¡AST FTW!
The most revolutionary and vivid idea (pattern, paradigm, design, younameit) in computer science was invented in 1958. It is still extremely underrated and very few developers fully understand it’s crucial importance to have a robust and easy to maintain code. It costs all the patterns invented after. If I were to be faced with a choice to pick up only one key property of my language of choice, that would be it.
Clean and exposable to the developer Abstract Syntax Tree. An ability to have AST on hand. An ability to modify AST.
That ability alone makes the development process hundreds of times faster. The resulting code becomes concise and readable. DRY comes out for free out of the box. The only goodness AST does not bring into the development process is you cannot ask it to serve a whiskey for you.
Back in 1958 there was not much room for imagination in the language design, mostly due to a necessity to be as near to the machine codes as possible. John McCarthy found the best way to build a Turing-complete language for algorithms. He did not try to invent a fancy syntax, he just showed the simplest way to write the decision tree down to the paper. Yeah, Lots of Irritating Stupid Parentheses, or LISP. Since then the von Neumann architecture has not changed a lot, despite that we use silicon semiconductors performing GazziFlops in a cheap smartphone. Still, the stupid piece of iron (ok, ok, silicon) inside our supercomputers does operations on two inputs for it’s whole life. There were attempts to build computers build upon tri-state logic (the most successful was Setun built in USSR in 1959,) but what we have now in front of us, does indeed call functions with two parameters only.

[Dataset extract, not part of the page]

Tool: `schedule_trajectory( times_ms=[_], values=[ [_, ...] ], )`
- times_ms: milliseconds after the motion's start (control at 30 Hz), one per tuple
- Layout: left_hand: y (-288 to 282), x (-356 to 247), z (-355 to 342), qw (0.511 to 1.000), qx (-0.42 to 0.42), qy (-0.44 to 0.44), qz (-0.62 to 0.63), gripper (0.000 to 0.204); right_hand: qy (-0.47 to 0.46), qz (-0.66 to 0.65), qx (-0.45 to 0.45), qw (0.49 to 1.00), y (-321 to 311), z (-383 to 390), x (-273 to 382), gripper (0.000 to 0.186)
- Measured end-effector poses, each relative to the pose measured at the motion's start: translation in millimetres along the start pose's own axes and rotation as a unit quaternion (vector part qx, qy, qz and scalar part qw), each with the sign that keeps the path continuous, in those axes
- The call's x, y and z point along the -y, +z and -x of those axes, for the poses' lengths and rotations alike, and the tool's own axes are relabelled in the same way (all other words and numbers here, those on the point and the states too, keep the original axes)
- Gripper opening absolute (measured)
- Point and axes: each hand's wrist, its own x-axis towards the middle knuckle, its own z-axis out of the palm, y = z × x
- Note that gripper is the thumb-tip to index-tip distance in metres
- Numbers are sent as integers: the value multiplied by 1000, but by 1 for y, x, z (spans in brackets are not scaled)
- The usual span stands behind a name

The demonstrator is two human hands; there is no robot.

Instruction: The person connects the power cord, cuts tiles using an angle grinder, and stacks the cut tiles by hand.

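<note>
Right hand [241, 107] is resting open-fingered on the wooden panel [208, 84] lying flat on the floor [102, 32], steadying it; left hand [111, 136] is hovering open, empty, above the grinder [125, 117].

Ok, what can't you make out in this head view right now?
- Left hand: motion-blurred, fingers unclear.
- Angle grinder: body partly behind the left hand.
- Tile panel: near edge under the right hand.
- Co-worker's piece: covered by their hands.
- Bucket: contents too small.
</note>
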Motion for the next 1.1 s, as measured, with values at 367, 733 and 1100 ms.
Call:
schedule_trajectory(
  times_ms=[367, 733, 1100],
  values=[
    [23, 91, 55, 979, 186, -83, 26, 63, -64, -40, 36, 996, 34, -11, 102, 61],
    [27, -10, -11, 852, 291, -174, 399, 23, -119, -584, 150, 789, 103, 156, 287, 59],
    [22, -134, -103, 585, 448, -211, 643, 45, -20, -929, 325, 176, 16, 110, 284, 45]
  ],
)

For some weird reason, the profit of having access to AST is still not evident to the vast majority of computer engineers. Half of the century we were trying to make the computer language as readable for the human beings as possible (the first genius attempt was done by Grace Hopper with COBOL, and I would consider it being the most successful one towards this direction.) While trying to make it more and more readable we lost ties to the machine core. We found ourselves in a need to build the bloated complicated transpilers from not-yet-readable-enough code to what the semiconductors might understand. Even worse, we attempted to fake AST for the most popular languages.
Ruby has Ripper
in stdlib:
pp Ripper.sexp('def hello(world) "Hello, #{world}!"; end') #⇒
[:program,
[[:def,
[:@ident, "hello", [1, 4]],
[:paren,
[:params, [[:@ident, "world", [1, 10]]], nil, nil, nil, nil, nil, nil]],
[:bodystmt,
[[:string_literal,
[:string_content,
[:@tstring_content, "Hello, ", [1, 18]],
[:string_embexpr, [[:var_ref, [:@ident, "world", [1, 27]]]]],
[:@tstring_content, "!", [1, 33]]]]],
nil,
nil,
nil]]]]
Javascript has some 3-rd party leftpads to spit out an AST.
Java has somewhat implemented in Eclipse.

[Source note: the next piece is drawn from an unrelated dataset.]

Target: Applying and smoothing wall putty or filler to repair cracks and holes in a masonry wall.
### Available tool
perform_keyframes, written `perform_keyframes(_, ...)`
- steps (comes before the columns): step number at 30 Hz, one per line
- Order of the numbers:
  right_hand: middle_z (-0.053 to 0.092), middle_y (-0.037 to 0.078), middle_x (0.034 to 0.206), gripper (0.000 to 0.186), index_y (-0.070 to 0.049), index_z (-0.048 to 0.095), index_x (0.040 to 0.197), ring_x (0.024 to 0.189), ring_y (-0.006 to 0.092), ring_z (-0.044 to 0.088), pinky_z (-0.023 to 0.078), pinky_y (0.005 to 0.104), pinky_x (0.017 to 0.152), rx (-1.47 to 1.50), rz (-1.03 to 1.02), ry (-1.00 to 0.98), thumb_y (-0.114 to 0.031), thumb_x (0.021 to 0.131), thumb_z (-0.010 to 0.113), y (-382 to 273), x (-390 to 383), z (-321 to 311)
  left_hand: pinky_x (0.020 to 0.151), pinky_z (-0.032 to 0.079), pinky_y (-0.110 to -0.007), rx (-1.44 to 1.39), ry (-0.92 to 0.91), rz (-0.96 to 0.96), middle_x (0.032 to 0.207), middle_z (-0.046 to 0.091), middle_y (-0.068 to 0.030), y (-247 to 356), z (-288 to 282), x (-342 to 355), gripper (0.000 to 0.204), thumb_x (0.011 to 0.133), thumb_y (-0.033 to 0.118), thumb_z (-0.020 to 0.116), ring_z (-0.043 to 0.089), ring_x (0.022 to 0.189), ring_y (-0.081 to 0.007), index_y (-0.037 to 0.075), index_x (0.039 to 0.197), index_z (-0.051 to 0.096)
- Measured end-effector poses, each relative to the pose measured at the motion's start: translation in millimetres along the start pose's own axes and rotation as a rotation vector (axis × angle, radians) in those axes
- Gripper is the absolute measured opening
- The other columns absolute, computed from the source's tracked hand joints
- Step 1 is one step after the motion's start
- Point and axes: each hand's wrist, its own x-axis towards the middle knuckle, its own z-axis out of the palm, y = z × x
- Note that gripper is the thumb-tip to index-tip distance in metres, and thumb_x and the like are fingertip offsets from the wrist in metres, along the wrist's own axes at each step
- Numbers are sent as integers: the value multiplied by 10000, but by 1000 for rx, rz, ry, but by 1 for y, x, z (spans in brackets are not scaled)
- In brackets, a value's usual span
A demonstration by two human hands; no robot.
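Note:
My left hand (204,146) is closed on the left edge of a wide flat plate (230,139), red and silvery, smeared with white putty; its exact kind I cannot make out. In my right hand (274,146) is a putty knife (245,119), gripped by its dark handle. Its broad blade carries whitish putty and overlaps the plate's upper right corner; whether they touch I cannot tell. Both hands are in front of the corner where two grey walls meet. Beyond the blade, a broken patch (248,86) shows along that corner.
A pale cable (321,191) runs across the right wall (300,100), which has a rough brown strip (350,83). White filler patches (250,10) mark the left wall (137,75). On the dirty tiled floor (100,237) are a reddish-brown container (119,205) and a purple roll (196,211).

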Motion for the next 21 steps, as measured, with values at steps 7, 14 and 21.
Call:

All the above is fooling us, developers, because nobody needs read-only AST. The language syntax was explicitly designed to be more readable than AST. That’s its main purpose, for God’s sake. Why would I ever need to read something way more verbose and less readable?—There is no reason and that’s why many professionals even have no idea their languages of choice have kinda AST representation.
Read-write AST is a game changer. Rust seems to start understanding that. Maybe some other less common languages I am not aware of.
Elixir was born with AST being the first class citizen. Mostly because it runs over ErlangVM and the necessity to reuse as much as possible made AST handling a must. Both ways. No compromises.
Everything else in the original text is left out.